At that moment, a piano sounded across the room. She hadn't noticed the black baby grand when she swept into the restaurant in a tizzy over Paul's lateness. And then she'd been so involved in conversation, she hadn't spotted the twins' nursery school teacher and her old boss, Mrs. Zamzock, her hair tightly curled and her lips colored her trademark magenta, taking her place on the piano bench.
"Oh my God," she said, ducking into her sleeve. "It's Mrs. Zamzock from Duckling Academy. This is so embarrassing."
"What's so embarrassing?" asked Juliette.
"Maybe you should get up and sing with her," said Lisa.
"If you want to be a singer," said Anne, "you could start now."
"I don't want to be a lounge singer in New Jersey!" said Deirdre, horrified. "I want to be a star!"
They all looked at her. Had she actually said that? Did she actually mean it?
"Don't you dare laugh," she warned them.
"We weren't going to laugh," promised Juliette.
"All right, let's make a pact," said Deirdre. "By the time we all meet next month, let's each do something to get closer to what we want."
"Maybe we should make it a race," Lisa said. "Make it more interesting."
"A race?" The word alone made Deirdre's pulse quicken in a queasy mixture of excitement and -- what was that? Oh right: fear. A race would mean she'd have to stop spouting off and actually do something.
"Yeah," said Lisa, leaning forward as if she were already at the starting gate. "Don't worry, I'll think of some challenge for myself, something major. What do you think, ladies?"
"I could introduce the baby idea to Cooper," Juliet said, giving a little shiver she didn't even seem aware of.
"Bring it up after sex," Anne advised, reapplying her lipstick, "or even better, during. That's my plan with Damian and the restaurant discussion."

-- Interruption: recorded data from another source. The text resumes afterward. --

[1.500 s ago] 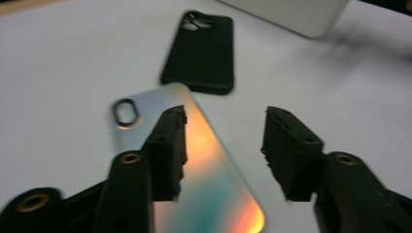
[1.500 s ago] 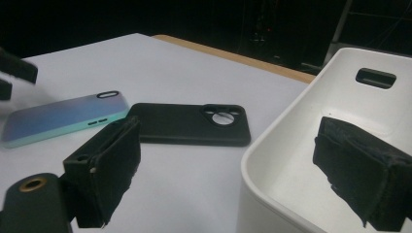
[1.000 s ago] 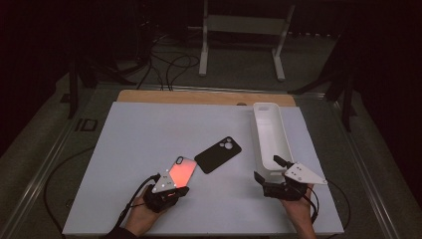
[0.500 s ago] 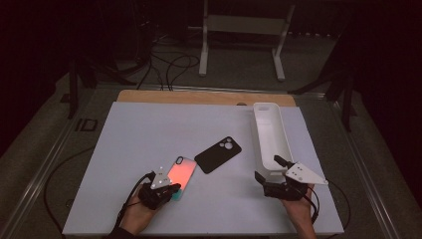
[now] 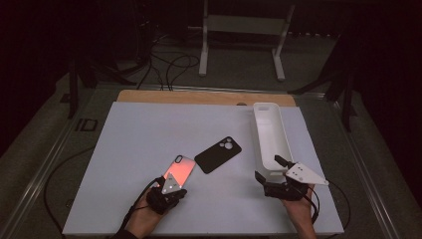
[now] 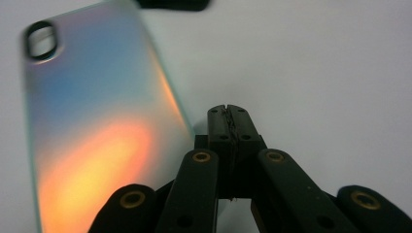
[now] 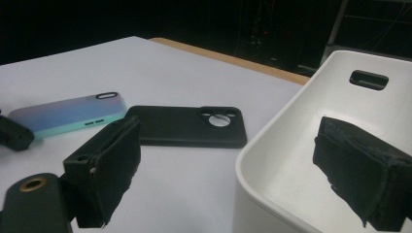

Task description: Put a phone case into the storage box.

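An iridescent phone case (image 5: 180, 168) (image 6: 92, 121) lies back up on the white table (image 5: 149, 129), glowing orange at its near end. My left gripper (image 5: 173, 185) (image 6: 228, 115) rests just right of that near end, its jaws shut together with nothing between them. A black phone case (image 5: 218, 154) (image 7: 187, 126) lies flat to the right of the iridescent case (image 7: 68, 114). My right gripper (image 5: 268, 169) (image 7: 233, 170) is open and straddles the near end wall of a white tray (image 5: 268, 132) (image 7: 301, 145), one jaw outside, one inside.
The tray is long and narrow, runs away from me on the right side, and has a handle slot (image 7: 368, 79) in its far wall. A wooden strip (image 5: 199, 97) borders the table's far edge. Cables and a stand occupy the dark floor beyond.
The left gripper has shifted only slightly beside the iridescent case's near end. The right gripper, the tray and both cases are where they were.
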A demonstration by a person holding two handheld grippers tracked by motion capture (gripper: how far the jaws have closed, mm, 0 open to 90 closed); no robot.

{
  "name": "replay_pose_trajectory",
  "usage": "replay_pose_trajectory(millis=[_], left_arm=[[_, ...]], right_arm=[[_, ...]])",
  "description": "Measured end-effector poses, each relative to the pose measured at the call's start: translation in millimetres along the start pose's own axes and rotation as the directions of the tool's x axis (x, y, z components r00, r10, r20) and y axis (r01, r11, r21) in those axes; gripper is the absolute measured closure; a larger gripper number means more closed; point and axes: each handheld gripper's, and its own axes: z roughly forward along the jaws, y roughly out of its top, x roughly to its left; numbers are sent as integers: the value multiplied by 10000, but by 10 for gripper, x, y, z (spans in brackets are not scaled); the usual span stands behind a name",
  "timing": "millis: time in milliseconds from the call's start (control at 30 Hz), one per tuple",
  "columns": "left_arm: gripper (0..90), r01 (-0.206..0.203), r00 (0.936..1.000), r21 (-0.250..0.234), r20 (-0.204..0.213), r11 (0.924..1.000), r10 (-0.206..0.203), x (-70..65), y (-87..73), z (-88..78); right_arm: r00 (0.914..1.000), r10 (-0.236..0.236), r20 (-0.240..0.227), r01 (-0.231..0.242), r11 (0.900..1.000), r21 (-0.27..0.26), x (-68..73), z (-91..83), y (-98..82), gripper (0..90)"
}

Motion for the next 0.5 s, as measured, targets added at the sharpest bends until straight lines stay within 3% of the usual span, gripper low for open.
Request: replay_pose_trajectory(millis=[100,133,200,367,433,467,500], left_arm=[[898,333,9984,25,-447,9994,-332,69,-19,-18],[898,744,9951,17,-658,9972,-741,140,-39,-36],[898,917,9935,-39,-670,9958,-918,174,-50,-42],[895,725,9954,-227,-614,9971,-738,157,-46,-48],[881,748,9949,-691,-619,9948,-791,170,-21,-113],[870,874,9935,-1166,-627,9893,-952,198,-5,-192],[851,959,9920,-1937,-620,9764,-1097,248,-4,-319]], right_arm=[[10000,-2,10,2,10000,7,-2,0,0,100],[10000,3,6,-3,10000,4,-2,0,0,100],[10000,-16,1,16,10000,-5,-2,3,-1,101],[10000,-8,-23,8,10000,7,5,10,-2,101],[10000,-22,-24,22,10000,-6,5,11,-2,101],[10000,-16,-7,16,10000,-7,2,10,-4,100],[10000,2,3,-2,10000,-8,1,9,-5,101]])
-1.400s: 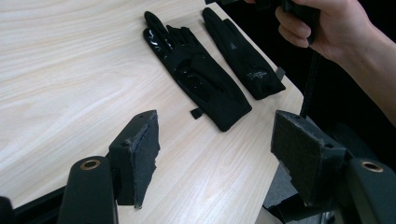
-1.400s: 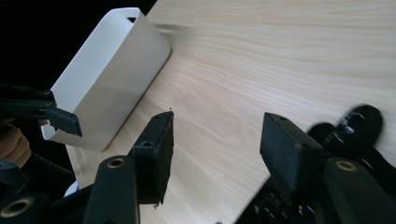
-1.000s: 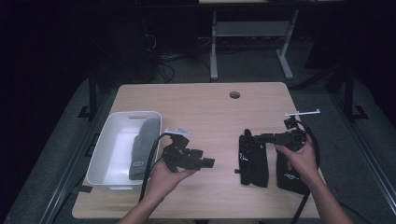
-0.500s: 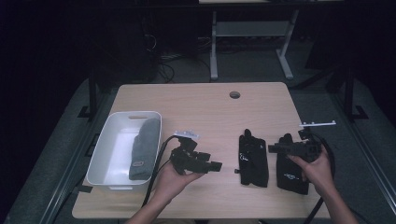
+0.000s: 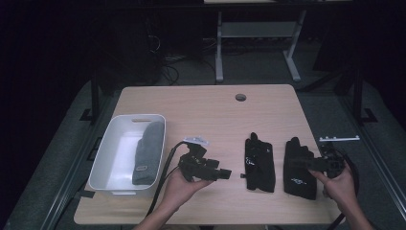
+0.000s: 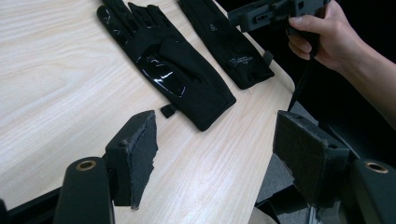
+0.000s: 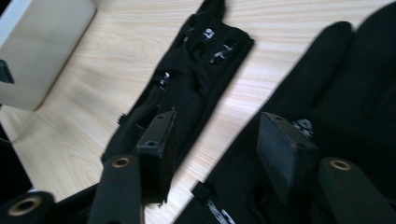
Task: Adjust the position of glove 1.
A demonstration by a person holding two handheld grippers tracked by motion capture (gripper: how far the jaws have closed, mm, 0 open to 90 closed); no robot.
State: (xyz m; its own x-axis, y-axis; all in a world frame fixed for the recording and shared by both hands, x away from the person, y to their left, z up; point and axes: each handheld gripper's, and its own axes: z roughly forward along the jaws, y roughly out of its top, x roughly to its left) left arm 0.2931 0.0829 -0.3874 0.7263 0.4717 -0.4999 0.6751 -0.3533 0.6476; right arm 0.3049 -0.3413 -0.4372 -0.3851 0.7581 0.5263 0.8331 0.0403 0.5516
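My right hand-held gripper (image 5: 299, 162) hovers over the right glove (image 5: 299, 175), jaws just narrowing, nothing between them; left hand-held gripper (image 5: 225, 174) gapes empty beside the left glove (image 5: 259, 164).

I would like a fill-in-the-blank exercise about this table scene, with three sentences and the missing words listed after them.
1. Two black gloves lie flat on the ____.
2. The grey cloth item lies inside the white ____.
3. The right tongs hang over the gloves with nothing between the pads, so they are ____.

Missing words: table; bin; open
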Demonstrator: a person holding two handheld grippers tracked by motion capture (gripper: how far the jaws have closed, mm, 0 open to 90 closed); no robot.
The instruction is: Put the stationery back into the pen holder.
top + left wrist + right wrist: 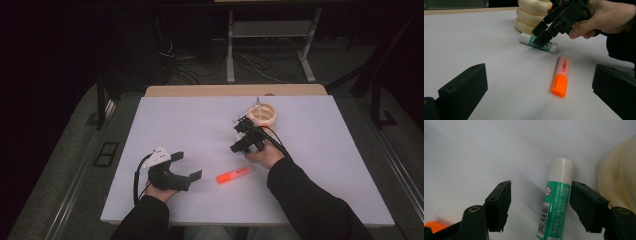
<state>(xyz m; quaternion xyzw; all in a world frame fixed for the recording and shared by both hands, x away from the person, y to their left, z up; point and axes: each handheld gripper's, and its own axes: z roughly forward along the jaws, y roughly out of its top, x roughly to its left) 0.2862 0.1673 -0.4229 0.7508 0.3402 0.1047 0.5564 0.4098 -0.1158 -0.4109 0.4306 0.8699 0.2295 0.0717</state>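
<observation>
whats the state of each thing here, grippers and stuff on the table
green-and-white glue stick: lying flat, capped, between the right gripper's jaws, left pad clear of it
orange highlighter pen: lying flat, capped, untouched
cream ribbed holder: upright
right gripper: open, straddling the stick
left gripper: open, holding nothing

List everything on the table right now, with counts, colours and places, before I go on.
Glue stick: one, green label with white cap, lying flat beside the holder, between the right gripper's jaws.
Highlighter: one, orange, lying flat near the table's middle.
Holder: one, cream, ribbed and round, at the far side; something orange inside, too small to tell.
Table: one, white top.
Left gripper: one, black, jaws wide apart, nothing between them, near the front left.
Right gripper: one, black, one pad at the glue stick, the other apart from it.
Hands: two, dark sleeves.
</observation>
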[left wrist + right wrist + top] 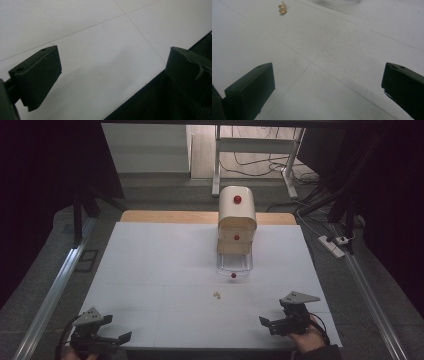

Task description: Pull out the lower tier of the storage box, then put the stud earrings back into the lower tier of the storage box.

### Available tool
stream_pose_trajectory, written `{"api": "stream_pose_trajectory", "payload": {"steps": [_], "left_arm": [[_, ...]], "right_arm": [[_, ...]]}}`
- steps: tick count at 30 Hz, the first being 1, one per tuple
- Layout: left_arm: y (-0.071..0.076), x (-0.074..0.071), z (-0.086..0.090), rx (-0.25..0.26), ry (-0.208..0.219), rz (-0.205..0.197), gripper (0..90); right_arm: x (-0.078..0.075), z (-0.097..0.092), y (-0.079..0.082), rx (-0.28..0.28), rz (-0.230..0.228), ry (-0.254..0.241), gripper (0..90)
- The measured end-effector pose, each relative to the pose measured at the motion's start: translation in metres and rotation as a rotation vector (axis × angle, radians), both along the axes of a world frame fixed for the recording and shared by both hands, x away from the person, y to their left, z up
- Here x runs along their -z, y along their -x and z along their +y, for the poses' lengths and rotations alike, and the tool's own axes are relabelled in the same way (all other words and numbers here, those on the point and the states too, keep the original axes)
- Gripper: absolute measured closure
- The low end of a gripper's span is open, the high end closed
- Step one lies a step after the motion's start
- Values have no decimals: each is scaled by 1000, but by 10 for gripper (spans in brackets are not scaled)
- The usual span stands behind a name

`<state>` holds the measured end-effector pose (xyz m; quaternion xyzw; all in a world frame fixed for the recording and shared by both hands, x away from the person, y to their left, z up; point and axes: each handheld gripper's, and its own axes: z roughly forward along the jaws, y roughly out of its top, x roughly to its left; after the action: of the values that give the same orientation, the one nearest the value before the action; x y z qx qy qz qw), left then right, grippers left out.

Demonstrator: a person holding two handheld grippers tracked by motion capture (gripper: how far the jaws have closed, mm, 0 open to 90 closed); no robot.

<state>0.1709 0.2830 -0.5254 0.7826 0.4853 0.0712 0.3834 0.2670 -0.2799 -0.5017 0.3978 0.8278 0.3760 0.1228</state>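
Both the left gripper (112, 338) and right gripper (267, 322) rest with jaws spread wide, empty. A small gold trinket (282, 8) lies well ahead of the right jaws, drawer box (236, 222) beyond.

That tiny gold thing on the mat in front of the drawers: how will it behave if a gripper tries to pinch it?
The gold item is tiny beside the right gripper, so it is probably very light and may skid on the smooth white mat when nudged. It lies low and looks irregular, so wide flat jaws may struggle to get purchase. Its material and fragility can't be told.
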Motion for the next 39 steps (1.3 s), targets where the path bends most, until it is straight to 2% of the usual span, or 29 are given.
{"api": "stream_pose_trajectory", "payload": {"steps": [8,12,18,28,39], "left_arm": [[0,0,0,0,0,0,6],[0,0,0,0,0,0,6],[0,0,0,0,-2,1,6],[0,0,-1,0,-3,2,6],[0,0,0,1,-1,5,7]], "right_arm": [[4,-15,8,39,16,-18,0],[2,-19,11,55,4,-43,0],[0,-24,16,68,5,-53,0],[-1,-27,23,76,13,-19,0],[0,-26,21,69,35,-16,0]]}}
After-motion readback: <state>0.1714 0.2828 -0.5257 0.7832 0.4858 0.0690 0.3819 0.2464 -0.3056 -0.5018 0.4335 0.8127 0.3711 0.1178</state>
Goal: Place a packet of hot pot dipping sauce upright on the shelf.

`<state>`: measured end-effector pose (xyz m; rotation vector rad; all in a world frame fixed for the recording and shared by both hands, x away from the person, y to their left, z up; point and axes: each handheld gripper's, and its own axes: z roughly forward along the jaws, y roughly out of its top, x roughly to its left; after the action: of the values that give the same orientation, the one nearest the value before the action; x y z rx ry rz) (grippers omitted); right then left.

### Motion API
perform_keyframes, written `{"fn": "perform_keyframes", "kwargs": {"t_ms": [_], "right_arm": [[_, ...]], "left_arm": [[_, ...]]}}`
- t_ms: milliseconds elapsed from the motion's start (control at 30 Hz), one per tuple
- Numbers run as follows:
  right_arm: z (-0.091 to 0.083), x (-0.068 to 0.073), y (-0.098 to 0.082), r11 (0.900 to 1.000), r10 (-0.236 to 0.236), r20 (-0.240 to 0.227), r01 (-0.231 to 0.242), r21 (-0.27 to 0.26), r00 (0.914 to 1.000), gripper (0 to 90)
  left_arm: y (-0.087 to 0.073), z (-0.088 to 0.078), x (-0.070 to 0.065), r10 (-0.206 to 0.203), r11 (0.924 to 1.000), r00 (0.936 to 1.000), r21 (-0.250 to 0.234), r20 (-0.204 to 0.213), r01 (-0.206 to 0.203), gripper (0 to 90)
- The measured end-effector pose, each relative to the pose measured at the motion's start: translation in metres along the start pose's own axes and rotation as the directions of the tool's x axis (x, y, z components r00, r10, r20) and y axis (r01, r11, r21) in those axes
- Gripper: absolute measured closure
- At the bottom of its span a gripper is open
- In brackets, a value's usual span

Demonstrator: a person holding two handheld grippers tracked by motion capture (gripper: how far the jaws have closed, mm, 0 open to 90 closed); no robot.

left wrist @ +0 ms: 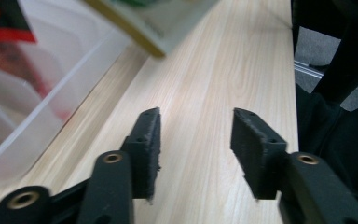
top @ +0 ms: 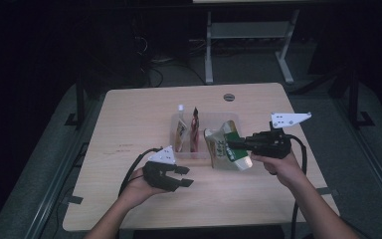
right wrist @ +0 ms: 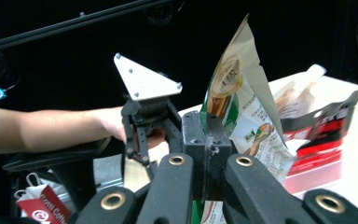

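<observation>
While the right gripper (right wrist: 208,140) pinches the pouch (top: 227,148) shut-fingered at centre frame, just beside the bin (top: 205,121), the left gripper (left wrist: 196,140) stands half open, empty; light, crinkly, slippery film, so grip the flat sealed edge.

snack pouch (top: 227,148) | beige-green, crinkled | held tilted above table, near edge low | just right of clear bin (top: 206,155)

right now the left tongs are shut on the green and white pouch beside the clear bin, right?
Not the left: the right tongs are shut on the green and white pouch beside the clear bin, as the right gripper view shows. The left tongs are open over bare table.
</observation>
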<state>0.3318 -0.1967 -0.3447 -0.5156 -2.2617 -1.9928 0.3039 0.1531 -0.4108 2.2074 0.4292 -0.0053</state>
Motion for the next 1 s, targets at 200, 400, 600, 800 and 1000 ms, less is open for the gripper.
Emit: {"fn": "perform_keyframes", "kwargs": {"t_ms": [200,400,600,800,1000], "right_arm": [[-0.004,-0.009,0.01,1.0,-0.008,0.037,0.009,-0.029,0.9993,90.0],[-0.004,-0.023,0.019,0.999,-0.002,0.075,0.005,-0.038,0.9972,90.0],[-0.003,-0.035,0.022,0.999,0.006,0.104,-0.002,-0.041,0.9946,90.0],[-0.001,-0.043,0.023,0.999,0.019,0.121,-0.014,-0.036,0.9924,90.0],[0.003,-0.049,0.02,0.999,0.027,0.135,-0.024,-0.027,0.9905,90.0]], "left_arm": [[-0.005,0.001,0.004,-0.011,0.9996,0.9999,0.027,0.002,0.011,44.5],[-0.007,0.003,0.005,-0.01,0.999,0.9999,0.044,0.007,0.01,42.9],[-0.008,0.003,0.006,-0.01,0.9988,0.9999,0.047,0.007,0.01,42.3],[-0.008,0.002,0.007,-0.011,0.9988,0.9999,0.048,0.007,0.011,42.3],[-0.008,0.002,0.007,-0.007,0.9987,1.0,0.05,0.004,0.007,42.1]]}}
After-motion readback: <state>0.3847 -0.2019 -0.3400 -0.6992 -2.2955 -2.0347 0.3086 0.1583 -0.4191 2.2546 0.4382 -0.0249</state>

Deirdre felt a vibration that seemed to originate in her chest and up through her neck and lips and brain, shooting right out of the top of her head. She felt electric with the sense that everything was about to change, not just for her, but for all of them. She had provoked it, she reminded herself; she had wanted it. And now she had no choice but to scurry to keep up.